For Abraham, that behavior was trusting in God when God called him to pack up his household and hit the road without knowing where he was going. And he did it. He traveled around, lived in tents, made his home in foreign lands. When God told Abraham that he and his 90-year-old wife Sarah were going to have a child, he believed him, despite all the evidence to the contrary.
But here’s the kicker. God also promised Abraham that He would make Abraham’s name great, and that he would make his descendants more numerous than the grains of sand on the beach. And you know what? Abraham believed him. Abraham knew he wouldn’t live to see this promise fulfilled, and yet he still believed. The truly great thing about Abraham and Sarah’s faith is not that they believed the promise about their son Isaac that came true, but that they believed all those far-off promises that didn’t come true in their lifetimes.
Now, I don’t want you to get the idea that Abraham and Sarah are some kind of faith superheroes. They’re not mentioned here because they are perfect. In fact, they were far from it. The Bible doesn’t make us privy to all their conversations, but I would have to think, considering what God was telling them, that they had their share of doubts. You want me to do what? Go where? My wife is going to have a what? Isn’t our natural response to God’s call in our lives one of incredulity and doubt?
Not only is that natural, I think it’s healthy. Doubt isn’t abandoning your faith; it’s simply questioning the assumptions. After years of trying to understanding everything about God, I’ve come to the conclusion that I don’t want all the answers, because that would be (1) overwhelming and (2) boring. But the consequence of not having all the answers is living with the doubt.
Deep down, that’s what all three of my conversation partners were dealing with. I want to believe, but I still have these doubts. But we don’t have to eradicate all our doubts in order to believe. In fact, I think doubt is essential to faith. As we have our doubts, as we ask our questions, as we seek our answers, as we experience the trustworthiness and goodness of God, our faith grows. It may be more of a stagger than a leap, but it grows.
Faith is hope that has turned to certainty. Faith is the conviction that it is better to suffer with God than prosper without him. Faith is trust that we don’t have all the answers, but someone does, and that someone loves us.
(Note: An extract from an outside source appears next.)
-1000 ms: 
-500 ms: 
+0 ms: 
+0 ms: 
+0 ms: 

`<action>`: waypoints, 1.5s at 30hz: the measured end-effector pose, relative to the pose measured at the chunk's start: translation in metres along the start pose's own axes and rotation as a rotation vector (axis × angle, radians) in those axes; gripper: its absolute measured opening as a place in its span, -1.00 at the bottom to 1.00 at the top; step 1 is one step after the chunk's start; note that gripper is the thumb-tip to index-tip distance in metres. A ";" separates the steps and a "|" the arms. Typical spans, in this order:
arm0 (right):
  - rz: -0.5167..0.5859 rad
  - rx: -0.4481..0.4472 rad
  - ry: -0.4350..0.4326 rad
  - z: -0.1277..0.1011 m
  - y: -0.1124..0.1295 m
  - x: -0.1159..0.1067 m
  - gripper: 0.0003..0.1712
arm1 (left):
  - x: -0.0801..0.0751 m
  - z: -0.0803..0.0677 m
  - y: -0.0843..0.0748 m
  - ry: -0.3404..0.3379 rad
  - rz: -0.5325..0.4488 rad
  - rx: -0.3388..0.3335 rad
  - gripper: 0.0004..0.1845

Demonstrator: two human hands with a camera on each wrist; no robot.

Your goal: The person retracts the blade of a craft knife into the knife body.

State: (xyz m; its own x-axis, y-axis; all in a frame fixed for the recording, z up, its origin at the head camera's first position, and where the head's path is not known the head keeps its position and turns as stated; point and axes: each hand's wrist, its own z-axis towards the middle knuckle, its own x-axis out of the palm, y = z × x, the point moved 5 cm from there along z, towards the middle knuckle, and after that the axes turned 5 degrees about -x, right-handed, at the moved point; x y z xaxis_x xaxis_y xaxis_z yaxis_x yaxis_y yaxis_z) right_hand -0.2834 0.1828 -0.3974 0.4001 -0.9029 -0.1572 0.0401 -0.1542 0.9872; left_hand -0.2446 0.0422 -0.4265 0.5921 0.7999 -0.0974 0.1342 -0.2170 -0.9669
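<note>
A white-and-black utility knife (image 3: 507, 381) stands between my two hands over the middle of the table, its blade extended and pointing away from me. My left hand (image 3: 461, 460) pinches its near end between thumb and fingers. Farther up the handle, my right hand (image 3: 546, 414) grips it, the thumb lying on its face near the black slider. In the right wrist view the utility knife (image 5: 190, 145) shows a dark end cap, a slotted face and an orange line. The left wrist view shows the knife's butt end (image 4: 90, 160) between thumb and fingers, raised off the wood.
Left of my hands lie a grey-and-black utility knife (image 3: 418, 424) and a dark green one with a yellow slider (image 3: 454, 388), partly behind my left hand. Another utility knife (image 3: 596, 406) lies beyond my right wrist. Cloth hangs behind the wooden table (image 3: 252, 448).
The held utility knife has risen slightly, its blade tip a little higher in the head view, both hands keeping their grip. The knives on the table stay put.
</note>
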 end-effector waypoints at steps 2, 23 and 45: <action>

Every day we are called to go out like Abraham, to start a journey with an unknown destination. We’re not sure where God is taking us, but we trust that God will be walking beside us each step of the way. In the end, for me, a recovering journalist and former skeptic, that is enough.
1 – What characteristic about God do you find it hardest to believe?
2 – What do you think is the greatest barrier to people having faith and trusting in God?
3 – Is there an area of your life where you trust of God is the strongest? Why is that?